▸ Source data
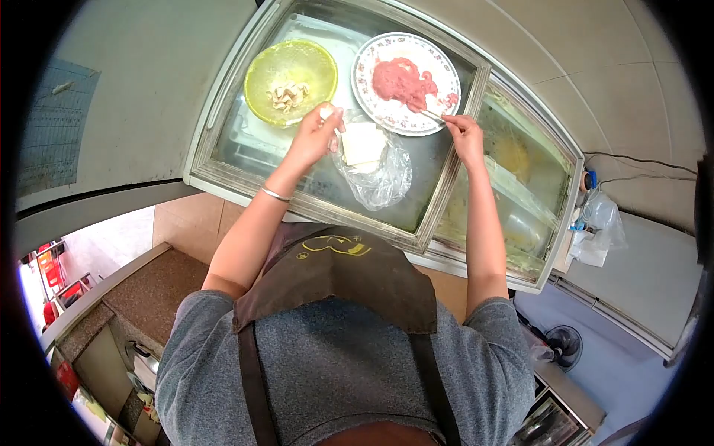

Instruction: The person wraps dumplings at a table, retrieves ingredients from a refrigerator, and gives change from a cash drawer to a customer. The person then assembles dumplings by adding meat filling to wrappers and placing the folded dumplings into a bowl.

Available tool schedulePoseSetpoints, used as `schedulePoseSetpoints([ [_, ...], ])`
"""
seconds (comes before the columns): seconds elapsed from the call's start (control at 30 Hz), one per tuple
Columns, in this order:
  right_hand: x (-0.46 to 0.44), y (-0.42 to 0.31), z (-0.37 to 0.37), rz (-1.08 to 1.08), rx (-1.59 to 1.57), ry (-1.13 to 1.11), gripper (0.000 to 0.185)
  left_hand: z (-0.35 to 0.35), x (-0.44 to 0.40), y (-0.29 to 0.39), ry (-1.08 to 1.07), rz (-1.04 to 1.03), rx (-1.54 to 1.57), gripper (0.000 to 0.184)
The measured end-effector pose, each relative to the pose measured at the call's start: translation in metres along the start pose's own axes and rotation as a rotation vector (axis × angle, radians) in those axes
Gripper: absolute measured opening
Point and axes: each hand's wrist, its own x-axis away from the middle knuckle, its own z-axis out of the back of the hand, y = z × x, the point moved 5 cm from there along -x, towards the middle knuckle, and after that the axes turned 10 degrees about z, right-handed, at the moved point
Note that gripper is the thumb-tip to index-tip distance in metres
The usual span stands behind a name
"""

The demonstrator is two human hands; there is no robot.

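Note:
My left hand is closed, pinching a small pale wrapper beside the yellow-green bowl. Several folded wontons lie in the bottom of that bowl. My right hand grips a thin, light-coloured stick, whose far end reaches the pink minced meat. The meat is spread on a white plate with a patterned rim. Between my hands, a stack of square white wrappers sits on a clear plastic bag.
Everything stands on the glass top of a chest freezer with sliding, framed panes. A second pane lies to the right. Beyond it hangs a plastic bag, and a small fan stands lower right. A brown counter is at the left.

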Motion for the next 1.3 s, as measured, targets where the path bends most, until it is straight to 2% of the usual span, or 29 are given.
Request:
schedulePoseSetpoints([
  [0.1, -0.001, 0.011, -0.004, 0.012, 0.049, -0.099, 0.017, 0.024, -0.01, 0.014, 0.055, -0.057, 0.057, 0.021],
  [0.17, -0.003, 0.011, -0.001, 0.011, 0.032, -0.065, 0.018, 0.048, -0.018, 0.022, 0.082, -0.097, 0.052, 0.023],
  [0.23, 0.002, 0.012, 0.001, 0.0, 0.018, -0.026, 0.018, 0.07, -0.02, 0.041, 0.352, -0.345, -0.246, 0.031],
  [0.27, 0.005, 0.012, -0.001, -0.011, 0.028, -0.064, 0.018, 0.071, -0.019, 0.043, 0.351, -0.345, -0.246, 0.031],
  [0.33, 0.01, 0.01, -0.005, -0.021, 0.038, -0.101, 0.018, 0.072, 0.001, 0.066, 0.705, -0.692, -0.642, 0.044],
  [0.37, 0.012, 0.002, -0.008, -0.071, 0.022, -0.138, 0.017, 0.068, 0.008, 0.071, 0.705, -0.692, -0.642, 0.044],
  [0.43, 0.02, -0.006, -0.018, -0.123, 0.005, -0.178, 0.016, 0.057, 0.023, 0.075, 0.646, -0.586, -0.445, 0.05],
  [0.5, 0.03, -0.008, -0.035, -0.266, -0.295, -0.209, 0.017, 0.049, 0.027, 0.066, 0.601, -0.589, -0.416, 0.049],
  [0.53, 0.034, -0.013, -0.04, -0.255, -0.385, -0.216, 0.018, 0.045, 0.027, 0.06, 0.556, -0.592, -0.388, 0.048],
  [0.63, 0.053, -0.044, -0.052, -0.357, -0.467, -0.271, 0.019, 0.041, 0.031, 0.042, 0.537, -0.589, -0.397, 0.046],
  [0.7, 0.067, -0.05, -0.065, -0.304, -0.452, -0.277, 0.017, 0.04, 0.035, 0.033, 0.532, -0.576, -0.38, 0.044],
  [0.77, 0.077, -0.055, -0.076, -0.081, -0.333, -0.273, 0.016, 0.038, 0.036, 0.022, 0.546, -0.571, -0.384, 0.043],
  [0.9, 0.081, -0.056, -0.083, -0.077, -0.275, -0.238, 0.016, 0.028, 0.04, 0.005, 0.509, -0.548, -0.355, 0.037],
  [0.97, 0.081, -0.052, -0.088, -0.08, -0.25, -0.244, 0.017, 0.022, 0.027, -0.022, 0.251, -0.315, 0.12, 0.031],
  [1.0, 0.08, -0.052, -0.089, -0.081, -0.227, -0.25, 0.018, 0.019, 0.023, -0.035, 0.164, -0.185, 0.242, 0.025],
  [1.03, 0.079, -0.053, -0.088, -0.08, -0.226, -0.248, 0.018, 0.021, 0.02, -0.044, 0.163, -0.187, 0.242, 0.025],
  [1.13, 0.078, -0.056, -0.087, -0.173, -0.283, -0.306, 0.02, 0.0, 0.009, -0.084, -0.204, 0.223, 0.149, 0.019],
  [1.2, 0.078, -0.058, -0.087, -0.252, -0.503, -0.334, 0.021, -0.016, 0.016, -0.075, -0.228, 0.285, 0.256, 0.02],
  [1.23, 0.077, -0.064, -0.085, -0.25, -0.503, -0.337, 0.021, -0.026, 0.021, -0.068, -0.253, 0.347, 0.362, 0.02],
  [1.27, 0.074, -0.075, -0.08, -0.302, -0.562, -0.352, 0.02, -0.033, 0.024, -0.058, -0.221, 0.31, 0.5, 0.02],
  [1.3, 0.073, -0.084, -0.075, -0.354, -0.619, -0.364, 0.02, -0.037, 0.022, -0.059, -0.224, 0.31, 0.499, 0.02],
])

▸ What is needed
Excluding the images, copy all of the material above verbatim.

▸ Completed task
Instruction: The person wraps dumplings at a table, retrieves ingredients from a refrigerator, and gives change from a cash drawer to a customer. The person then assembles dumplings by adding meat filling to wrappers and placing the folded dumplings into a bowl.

Available tool schedulePoseSetpoints, used as `schedulePoseSetpoints([ [_, ...], ])`
"""
seconds (comes before the columns): seconds elapsed from the call's start (control at 30 Hz), one per tuple
Columns, in this order:
  right_hand: x (-0.46 to 0.44), y (-0.42 to 0.31), z (-0.37 to 0.37), rz (-1.08 to 1.08), rx (-1.59 to 1.57), ry (-1.13 to 1.11), gripper (0.000 to 0.185)
  left_hand: z (-0.35 to 0.35), x (-0.44 to 0.40), y (-0.29 to 0.39), ry (-1.08 to 1.07), rz (-1.04 to 1.03), rx (-1.54 to 1.57), gripper (0.000 to 0.184)
The measured end-effector pose, each relative to the pose measured at the call's start: translation in metres along the start pose's own axes and rotation as a rotation vector (axis × angle, radians) in those axes
Gripper: absolute measured opening
Point and axes: each hand's wrist, its own x-axis away from the middle knuckle, its own z-axis out of the back of the hand, y = z × x, the point moved 5 cm from there along -x, towards the middle knuckle, and after that the axes turned 10 degrees about z, right-handed, at the moved point
Note that gripper is the thumb-tip to index-tip distance in metres
The usual span stands behind a name
"""

The demonstrator is two human hands; there is no robot.

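Note:
My left hand is closed, pinching a small pale wrapper beside the yellow-green bowl. Several folded wontons lie in the bottom of that bowl. My right hand grips a thin, light-coloured stick, whose far end reaches the pink minced meat. The meat is spread on a white plate with a patterned rim. Between my hands, a stack of square white wrappers sits on a clear plastic bag.
Everything stands on the glass top of a chest freezer with sliding, framed panes. A second pane lies to the right. Beyond it hangs a plastic bag, and a small fan stands lower right. A brown counter is at the left.
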
Motion for the next 1.3 s, as measured, targets where the path bends most, until it is straight to 2% of the usual span, or 29 are given.
Request:
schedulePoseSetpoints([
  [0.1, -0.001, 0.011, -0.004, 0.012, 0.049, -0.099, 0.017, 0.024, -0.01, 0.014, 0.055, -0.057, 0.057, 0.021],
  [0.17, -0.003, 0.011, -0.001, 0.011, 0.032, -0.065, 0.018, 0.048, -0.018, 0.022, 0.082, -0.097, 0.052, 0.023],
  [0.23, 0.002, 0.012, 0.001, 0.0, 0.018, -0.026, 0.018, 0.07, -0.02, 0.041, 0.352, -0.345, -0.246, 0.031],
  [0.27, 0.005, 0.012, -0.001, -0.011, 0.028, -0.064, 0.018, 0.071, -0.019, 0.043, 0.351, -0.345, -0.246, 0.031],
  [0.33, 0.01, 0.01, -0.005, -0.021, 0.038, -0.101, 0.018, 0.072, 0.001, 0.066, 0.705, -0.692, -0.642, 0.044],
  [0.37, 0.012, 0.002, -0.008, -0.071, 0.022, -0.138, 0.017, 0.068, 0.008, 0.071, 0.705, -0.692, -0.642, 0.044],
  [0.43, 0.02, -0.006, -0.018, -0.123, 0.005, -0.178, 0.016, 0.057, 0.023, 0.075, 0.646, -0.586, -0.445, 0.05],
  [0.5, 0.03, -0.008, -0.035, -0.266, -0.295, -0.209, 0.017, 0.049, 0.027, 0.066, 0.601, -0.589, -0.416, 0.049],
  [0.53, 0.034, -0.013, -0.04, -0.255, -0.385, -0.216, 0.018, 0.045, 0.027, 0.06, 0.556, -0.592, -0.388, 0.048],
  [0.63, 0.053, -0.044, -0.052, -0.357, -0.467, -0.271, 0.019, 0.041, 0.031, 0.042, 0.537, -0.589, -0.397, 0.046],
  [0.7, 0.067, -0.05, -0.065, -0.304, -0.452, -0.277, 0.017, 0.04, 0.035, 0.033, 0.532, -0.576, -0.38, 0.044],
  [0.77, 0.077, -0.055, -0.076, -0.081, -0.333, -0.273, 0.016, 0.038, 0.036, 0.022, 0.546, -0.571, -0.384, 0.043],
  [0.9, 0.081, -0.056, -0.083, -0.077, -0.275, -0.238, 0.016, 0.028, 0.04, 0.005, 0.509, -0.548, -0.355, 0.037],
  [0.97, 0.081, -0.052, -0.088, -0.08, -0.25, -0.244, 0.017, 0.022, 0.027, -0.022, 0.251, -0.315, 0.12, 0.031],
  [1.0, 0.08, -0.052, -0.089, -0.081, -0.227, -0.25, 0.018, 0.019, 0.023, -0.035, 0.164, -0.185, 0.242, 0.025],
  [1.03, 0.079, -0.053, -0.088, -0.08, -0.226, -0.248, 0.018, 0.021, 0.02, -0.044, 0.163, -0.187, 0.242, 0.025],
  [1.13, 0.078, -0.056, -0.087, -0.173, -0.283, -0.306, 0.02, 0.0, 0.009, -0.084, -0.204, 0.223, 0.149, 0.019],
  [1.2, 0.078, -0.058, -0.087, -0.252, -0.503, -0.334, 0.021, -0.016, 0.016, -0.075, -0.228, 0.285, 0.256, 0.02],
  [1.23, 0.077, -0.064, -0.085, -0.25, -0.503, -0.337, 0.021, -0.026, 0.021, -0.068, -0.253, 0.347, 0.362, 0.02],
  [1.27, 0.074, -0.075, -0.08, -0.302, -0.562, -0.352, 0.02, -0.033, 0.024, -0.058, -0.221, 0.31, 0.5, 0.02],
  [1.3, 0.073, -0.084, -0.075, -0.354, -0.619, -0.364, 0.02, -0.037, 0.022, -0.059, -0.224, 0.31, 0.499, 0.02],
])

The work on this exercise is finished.